PROMPT: Look through the records below, count the lines with the word "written", and reply with only the number.

DATA SECTION:
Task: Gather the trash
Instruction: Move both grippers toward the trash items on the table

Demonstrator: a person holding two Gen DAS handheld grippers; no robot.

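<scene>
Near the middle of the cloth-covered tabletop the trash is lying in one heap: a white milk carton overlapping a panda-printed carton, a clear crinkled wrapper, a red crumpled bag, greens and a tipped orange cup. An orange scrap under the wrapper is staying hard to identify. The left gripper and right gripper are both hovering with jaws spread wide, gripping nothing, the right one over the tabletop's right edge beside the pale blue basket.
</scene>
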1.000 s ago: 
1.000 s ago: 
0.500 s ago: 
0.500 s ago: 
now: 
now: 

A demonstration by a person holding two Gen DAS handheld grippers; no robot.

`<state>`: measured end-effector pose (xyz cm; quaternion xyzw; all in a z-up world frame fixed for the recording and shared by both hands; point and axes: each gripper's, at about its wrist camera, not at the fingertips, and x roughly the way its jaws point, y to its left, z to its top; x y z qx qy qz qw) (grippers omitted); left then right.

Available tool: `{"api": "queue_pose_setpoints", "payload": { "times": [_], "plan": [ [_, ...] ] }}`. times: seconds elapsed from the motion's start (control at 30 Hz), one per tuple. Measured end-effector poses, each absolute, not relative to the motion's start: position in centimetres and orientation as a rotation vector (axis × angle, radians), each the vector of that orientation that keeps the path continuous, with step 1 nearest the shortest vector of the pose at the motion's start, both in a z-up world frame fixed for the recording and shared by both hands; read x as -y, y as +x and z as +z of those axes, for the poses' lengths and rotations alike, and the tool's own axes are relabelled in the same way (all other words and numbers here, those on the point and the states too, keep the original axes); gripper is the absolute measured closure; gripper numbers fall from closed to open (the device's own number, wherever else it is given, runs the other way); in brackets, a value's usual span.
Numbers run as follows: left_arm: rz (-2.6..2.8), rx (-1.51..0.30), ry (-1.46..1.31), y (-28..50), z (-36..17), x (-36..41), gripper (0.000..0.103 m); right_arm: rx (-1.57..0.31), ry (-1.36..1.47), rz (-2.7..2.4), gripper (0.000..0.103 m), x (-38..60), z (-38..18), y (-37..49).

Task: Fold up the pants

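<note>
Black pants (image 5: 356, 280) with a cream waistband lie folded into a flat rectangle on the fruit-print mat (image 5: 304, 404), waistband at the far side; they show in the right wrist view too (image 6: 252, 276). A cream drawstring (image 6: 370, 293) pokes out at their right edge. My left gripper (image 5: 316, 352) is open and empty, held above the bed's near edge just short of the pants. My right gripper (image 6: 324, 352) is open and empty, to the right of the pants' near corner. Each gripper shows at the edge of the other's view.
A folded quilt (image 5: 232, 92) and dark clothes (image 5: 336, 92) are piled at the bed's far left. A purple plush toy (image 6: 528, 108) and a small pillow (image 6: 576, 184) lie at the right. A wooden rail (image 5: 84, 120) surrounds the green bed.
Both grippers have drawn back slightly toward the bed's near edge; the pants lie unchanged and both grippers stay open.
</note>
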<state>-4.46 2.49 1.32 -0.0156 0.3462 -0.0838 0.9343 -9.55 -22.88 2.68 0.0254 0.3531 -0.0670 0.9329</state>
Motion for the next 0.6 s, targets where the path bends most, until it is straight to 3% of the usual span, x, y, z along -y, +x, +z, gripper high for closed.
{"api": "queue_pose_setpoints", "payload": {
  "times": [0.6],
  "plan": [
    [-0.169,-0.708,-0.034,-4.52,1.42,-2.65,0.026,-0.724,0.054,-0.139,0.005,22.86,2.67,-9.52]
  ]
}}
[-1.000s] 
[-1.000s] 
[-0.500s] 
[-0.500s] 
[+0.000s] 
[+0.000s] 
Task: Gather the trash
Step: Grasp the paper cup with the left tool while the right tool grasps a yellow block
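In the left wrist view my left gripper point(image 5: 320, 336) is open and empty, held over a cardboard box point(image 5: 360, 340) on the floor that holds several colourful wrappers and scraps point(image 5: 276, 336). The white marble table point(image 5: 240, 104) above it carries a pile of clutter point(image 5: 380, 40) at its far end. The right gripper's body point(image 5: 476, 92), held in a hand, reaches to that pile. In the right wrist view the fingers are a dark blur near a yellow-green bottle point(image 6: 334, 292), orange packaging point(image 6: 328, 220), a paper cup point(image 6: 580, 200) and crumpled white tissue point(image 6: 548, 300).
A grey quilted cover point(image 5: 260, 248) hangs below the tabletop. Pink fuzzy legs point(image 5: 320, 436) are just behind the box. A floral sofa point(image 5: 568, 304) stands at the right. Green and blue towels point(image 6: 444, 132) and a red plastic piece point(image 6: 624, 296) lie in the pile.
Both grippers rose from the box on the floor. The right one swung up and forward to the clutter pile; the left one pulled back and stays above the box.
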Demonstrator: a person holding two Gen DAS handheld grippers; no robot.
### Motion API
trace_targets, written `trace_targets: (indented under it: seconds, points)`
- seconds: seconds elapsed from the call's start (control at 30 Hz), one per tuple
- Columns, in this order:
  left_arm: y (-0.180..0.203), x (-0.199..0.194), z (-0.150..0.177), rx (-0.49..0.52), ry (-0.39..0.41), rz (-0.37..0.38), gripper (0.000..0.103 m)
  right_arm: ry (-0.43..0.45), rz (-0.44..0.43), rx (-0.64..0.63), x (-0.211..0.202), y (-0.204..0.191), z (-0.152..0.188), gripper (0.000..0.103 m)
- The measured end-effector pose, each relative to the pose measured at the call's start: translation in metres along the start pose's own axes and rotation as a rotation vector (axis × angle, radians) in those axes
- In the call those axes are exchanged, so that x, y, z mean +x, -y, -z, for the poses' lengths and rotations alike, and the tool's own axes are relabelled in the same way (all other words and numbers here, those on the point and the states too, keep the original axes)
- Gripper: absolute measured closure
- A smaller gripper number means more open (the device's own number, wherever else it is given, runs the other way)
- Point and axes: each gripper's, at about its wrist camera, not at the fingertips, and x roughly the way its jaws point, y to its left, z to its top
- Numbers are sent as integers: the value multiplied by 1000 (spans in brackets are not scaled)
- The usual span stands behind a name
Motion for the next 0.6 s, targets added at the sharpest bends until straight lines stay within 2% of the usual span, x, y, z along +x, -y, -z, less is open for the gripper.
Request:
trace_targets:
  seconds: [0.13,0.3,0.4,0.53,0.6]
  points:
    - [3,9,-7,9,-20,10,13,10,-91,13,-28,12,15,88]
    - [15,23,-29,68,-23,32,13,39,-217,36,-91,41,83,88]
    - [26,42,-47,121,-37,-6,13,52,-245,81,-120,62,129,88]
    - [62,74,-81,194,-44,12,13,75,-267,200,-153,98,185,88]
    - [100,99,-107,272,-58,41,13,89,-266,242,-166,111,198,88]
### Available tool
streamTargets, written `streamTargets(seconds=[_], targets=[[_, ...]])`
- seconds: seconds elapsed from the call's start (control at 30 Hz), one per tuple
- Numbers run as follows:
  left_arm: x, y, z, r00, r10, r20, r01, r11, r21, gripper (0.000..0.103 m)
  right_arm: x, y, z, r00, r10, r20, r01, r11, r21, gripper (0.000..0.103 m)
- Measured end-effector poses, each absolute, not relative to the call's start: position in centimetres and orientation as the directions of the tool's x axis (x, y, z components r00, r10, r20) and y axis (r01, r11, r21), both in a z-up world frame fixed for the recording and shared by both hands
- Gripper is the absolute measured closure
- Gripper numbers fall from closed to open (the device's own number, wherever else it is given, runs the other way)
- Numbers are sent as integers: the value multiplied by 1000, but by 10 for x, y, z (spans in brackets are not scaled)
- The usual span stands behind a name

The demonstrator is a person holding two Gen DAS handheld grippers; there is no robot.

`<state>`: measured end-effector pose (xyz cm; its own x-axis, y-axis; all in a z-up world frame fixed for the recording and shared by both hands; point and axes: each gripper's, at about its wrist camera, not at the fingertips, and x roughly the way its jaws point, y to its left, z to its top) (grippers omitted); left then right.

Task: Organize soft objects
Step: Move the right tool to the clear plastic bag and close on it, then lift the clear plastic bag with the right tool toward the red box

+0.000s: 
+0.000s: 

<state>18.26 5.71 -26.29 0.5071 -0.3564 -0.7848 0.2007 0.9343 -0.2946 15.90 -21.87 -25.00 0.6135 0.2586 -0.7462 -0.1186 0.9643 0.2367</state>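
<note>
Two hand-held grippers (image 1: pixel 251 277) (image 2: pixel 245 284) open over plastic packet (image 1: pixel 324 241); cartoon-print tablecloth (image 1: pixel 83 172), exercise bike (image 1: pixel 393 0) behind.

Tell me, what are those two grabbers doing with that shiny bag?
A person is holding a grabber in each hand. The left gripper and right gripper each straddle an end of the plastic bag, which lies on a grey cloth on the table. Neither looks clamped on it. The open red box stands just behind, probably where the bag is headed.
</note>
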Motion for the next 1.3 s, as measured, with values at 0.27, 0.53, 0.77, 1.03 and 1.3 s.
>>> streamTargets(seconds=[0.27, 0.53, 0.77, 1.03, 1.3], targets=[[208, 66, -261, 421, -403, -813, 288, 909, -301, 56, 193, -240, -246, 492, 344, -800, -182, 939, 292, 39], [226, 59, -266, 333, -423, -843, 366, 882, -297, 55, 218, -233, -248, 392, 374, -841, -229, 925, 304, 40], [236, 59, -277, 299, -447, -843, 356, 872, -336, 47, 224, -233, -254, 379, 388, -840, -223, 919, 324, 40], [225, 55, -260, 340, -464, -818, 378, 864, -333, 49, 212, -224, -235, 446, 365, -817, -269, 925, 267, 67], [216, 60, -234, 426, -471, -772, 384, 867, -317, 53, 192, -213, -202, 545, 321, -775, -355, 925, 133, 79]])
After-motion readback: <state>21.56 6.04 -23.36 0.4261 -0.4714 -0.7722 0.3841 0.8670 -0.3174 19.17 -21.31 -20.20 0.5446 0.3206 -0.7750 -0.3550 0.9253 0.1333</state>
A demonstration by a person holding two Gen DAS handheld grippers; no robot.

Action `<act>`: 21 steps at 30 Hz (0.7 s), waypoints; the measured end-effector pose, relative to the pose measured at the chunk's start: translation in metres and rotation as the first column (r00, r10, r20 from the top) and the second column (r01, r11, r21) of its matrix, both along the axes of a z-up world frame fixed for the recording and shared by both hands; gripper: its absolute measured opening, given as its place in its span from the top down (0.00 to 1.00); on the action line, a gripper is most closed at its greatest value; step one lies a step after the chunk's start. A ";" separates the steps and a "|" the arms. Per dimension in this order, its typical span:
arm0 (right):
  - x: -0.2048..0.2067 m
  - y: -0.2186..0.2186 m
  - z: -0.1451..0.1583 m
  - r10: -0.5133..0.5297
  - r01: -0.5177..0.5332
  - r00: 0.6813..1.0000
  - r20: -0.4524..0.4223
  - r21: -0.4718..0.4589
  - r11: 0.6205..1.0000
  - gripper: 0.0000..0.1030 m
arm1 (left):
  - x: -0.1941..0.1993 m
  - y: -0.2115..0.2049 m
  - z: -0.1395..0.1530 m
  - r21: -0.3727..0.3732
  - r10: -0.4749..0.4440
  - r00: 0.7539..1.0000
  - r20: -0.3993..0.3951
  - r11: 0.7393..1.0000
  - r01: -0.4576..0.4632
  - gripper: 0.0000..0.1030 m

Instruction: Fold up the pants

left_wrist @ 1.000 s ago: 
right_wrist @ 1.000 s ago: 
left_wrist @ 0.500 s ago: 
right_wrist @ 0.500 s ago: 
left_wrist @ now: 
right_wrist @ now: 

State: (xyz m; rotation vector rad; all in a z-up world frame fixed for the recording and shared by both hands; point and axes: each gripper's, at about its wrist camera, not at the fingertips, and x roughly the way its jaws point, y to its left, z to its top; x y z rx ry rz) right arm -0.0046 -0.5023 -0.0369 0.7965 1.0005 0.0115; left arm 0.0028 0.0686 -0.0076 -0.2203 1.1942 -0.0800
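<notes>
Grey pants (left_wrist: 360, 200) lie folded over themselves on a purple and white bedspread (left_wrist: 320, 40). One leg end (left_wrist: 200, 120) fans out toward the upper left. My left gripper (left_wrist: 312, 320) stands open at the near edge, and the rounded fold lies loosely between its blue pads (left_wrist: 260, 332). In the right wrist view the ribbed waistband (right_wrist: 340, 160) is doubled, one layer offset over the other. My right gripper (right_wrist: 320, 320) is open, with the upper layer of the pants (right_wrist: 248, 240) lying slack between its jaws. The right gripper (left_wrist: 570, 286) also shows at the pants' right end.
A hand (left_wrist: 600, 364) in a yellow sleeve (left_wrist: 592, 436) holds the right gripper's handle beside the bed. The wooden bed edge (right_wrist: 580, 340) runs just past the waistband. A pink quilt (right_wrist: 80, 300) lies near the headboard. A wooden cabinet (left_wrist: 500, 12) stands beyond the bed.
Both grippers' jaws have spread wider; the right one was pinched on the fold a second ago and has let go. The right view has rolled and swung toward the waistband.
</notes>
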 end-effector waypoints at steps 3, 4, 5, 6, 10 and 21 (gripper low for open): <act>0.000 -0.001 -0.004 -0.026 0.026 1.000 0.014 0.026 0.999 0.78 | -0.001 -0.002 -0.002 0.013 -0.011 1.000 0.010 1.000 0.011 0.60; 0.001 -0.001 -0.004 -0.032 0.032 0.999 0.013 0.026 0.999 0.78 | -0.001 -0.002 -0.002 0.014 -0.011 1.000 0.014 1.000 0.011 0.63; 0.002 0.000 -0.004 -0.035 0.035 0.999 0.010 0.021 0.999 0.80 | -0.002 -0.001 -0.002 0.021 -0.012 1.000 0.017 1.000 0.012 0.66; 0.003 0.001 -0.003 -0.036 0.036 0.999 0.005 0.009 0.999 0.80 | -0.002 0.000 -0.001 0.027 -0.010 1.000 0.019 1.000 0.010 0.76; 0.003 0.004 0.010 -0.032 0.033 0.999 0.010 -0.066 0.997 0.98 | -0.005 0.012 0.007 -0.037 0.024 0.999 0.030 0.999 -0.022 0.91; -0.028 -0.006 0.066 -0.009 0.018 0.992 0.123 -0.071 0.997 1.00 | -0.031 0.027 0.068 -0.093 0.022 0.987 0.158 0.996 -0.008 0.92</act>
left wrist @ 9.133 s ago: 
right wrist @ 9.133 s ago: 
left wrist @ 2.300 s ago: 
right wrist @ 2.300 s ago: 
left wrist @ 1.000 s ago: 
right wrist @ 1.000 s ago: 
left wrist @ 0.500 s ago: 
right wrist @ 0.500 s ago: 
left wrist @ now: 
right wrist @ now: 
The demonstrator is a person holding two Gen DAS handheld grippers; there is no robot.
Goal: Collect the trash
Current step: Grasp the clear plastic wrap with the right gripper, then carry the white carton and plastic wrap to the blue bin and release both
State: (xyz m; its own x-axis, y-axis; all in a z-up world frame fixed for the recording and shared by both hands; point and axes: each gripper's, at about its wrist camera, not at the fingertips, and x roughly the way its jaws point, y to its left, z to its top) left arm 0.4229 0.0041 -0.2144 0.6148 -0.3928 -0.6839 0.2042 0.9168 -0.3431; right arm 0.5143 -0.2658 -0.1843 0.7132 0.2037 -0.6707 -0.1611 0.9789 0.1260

RESULT OF THE EXERCISE: 2